Problem statement –
When you reach the line with "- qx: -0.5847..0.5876" in the data below, begin printing lines exactly, and stop once the line with "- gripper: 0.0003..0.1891" has been printed.

Entries supplied –

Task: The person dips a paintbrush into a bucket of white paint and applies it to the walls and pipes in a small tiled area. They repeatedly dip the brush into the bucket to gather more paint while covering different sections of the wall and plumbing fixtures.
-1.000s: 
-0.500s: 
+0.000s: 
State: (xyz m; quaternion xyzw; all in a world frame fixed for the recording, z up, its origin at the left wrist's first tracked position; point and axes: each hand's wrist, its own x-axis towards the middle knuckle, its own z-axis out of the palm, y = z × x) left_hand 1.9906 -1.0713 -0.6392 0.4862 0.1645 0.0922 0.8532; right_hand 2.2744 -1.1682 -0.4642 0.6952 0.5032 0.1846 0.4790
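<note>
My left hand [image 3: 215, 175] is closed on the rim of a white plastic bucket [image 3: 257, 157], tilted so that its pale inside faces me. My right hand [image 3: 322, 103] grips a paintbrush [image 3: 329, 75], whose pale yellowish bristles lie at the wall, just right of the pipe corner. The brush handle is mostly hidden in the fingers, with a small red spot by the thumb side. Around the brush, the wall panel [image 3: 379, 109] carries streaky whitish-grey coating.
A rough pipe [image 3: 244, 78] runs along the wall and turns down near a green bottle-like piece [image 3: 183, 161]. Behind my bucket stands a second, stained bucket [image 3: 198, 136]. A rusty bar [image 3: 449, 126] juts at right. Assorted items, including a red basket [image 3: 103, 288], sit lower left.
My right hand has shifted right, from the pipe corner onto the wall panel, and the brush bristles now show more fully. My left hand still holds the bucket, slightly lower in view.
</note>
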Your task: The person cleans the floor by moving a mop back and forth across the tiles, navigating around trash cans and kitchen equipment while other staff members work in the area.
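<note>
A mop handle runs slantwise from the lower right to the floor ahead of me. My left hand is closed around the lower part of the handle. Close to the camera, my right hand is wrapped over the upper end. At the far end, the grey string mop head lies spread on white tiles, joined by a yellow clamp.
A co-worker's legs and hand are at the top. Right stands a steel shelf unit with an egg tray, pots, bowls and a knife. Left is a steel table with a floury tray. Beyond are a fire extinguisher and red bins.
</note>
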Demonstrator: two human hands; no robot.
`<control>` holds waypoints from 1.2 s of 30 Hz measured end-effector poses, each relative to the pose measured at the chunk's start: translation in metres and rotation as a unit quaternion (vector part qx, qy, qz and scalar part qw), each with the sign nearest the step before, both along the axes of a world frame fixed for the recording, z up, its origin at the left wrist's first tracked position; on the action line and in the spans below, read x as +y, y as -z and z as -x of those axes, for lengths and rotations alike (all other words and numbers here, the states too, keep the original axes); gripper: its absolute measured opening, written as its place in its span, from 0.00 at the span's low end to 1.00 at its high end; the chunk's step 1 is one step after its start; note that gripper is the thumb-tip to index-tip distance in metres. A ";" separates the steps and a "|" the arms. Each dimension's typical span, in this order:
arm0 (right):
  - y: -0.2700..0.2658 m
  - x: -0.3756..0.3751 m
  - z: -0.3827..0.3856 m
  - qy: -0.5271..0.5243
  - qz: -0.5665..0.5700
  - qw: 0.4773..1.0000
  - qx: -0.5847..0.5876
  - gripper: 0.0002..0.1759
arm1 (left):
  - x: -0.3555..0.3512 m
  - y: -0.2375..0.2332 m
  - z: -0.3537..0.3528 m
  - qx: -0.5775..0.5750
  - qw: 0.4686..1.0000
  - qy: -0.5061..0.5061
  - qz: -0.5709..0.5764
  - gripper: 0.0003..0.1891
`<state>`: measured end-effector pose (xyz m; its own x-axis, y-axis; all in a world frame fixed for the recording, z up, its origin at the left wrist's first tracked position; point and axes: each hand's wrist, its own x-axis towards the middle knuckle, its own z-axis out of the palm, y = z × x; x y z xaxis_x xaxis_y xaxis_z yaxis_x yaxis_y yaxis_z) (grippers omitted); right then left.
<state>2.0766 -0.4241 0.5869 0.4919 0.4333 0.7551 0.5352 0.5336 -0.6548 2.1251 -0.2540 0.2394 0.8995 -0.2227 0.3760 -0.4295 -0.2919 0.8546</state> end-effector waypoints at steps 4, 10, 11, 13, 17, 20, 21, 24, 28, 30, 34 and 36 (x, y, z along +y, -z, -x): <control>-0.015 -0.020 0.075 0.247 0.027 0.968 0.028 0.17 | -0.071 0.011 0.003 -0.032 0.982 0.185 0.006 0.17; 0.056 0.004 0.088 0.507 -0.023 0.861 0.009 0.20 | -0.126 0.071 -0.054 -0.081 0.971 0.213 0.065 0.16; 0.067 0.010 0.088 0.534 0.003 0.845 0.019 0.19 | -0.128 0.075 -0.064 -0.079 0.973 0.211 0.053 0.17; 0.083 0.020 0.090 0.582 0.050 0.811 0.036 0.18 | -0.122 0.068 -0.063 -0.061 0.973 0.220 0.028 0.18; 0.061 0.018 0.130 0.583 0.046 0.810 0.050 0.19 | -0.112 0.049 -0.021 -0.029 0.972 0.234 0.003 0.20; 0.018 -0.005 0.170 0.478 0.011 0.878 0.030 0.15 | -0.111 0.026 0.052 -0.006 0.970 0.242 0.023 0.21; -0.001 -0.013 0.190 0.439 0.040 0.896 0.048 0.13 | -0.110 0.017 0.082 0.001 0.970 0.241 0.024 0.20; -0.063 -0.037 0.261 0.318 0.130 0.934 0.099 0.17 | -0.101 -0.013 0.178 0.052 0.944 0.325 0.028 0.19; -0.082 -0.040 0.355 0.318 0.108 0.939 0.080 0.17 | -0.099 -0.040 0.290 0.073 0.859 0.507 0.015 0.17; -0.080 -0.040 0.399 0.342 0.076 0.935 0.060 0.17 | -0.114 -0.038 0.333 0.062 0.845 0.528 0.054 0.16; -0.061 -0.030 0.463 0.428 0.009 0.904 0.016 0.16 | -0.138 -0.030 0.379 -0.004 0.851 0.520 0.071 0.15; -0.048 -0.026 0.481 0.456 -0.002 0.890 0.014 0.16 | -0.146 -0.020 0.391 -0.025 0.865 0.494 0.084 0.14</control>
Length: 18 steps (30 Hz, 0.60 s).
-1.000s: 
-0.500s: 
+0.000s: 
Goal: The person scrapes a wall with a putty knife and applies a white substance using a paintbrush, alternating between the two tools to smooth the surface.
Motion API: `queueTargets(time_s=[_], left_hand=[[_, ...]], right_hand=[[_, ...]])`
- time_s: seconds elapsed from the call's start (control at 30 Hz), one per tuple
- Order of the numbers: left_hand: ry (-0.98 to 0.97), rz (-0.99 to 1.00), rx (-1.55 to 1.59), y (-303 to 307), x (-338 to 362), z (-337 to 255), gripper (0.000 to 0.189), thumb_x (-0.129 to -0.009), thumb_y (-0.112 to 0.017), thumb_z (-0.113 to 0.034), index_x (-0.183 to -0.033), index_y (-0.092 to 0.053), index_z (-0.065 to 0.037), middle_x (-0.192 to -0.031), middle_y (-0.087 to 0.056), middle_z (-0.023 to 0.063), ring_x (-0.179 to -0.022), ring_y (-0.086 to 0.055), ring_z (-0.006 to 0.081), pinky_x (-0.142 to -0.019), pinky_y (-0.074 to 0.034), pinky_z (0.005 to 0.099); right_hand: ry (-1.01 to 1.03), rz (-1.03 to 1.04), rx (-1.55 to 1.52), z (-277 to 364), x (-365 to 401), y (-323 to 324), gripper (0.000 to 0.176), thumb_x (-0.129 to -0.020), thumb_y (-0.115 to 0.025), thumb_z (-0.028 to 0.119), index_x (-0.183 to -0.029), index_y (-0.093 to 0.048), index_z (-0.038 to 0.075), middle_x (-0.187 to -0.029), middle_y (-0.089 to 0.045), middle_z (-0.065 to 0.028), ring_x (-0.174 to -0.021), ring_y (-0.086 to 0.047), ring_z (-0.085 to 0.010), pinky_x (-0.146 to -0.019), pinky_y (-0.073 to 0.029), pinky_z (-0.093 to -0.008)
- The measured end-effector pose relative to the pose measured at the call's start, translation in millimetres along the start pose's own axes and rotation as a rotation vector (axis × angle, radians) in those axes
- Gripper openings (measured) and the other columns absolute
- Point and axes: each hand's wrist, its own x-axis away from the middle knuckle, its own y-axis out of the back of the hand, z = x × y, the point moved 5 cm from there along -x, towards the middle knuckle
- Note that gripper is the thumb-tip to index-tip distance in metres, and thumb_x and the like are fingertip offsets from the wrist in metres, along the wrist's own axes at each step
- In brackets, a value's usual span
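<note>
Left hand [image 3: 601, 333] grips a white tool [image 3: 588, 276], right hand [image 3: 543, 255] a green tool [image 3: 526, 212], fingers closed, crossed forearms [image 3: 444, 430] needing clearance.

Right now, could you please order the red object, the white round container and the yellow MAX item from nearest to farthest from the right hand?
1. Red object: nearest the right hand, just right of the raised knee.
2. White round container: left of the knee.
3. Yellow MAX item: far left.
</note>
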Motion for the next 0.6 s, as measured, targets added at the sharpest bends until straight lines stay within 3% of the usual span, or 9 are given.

Expected answer –
  - qx: -0.5847..0.5876
  - gripper: 0.0002..0.1759
arm1 (left):
  - x: -0.3555..0.3512 m
  - y: -0.2375..0.2332 m
  - z: -0.3537..0.3528 m
  - qx: -0.5775..0.5750
  - qw: 0.4686..1.0000
  - qy: -0.5061..0.5061
  - qz: -0.5709..0.5764
  - gripper: 0.0003..0.1891

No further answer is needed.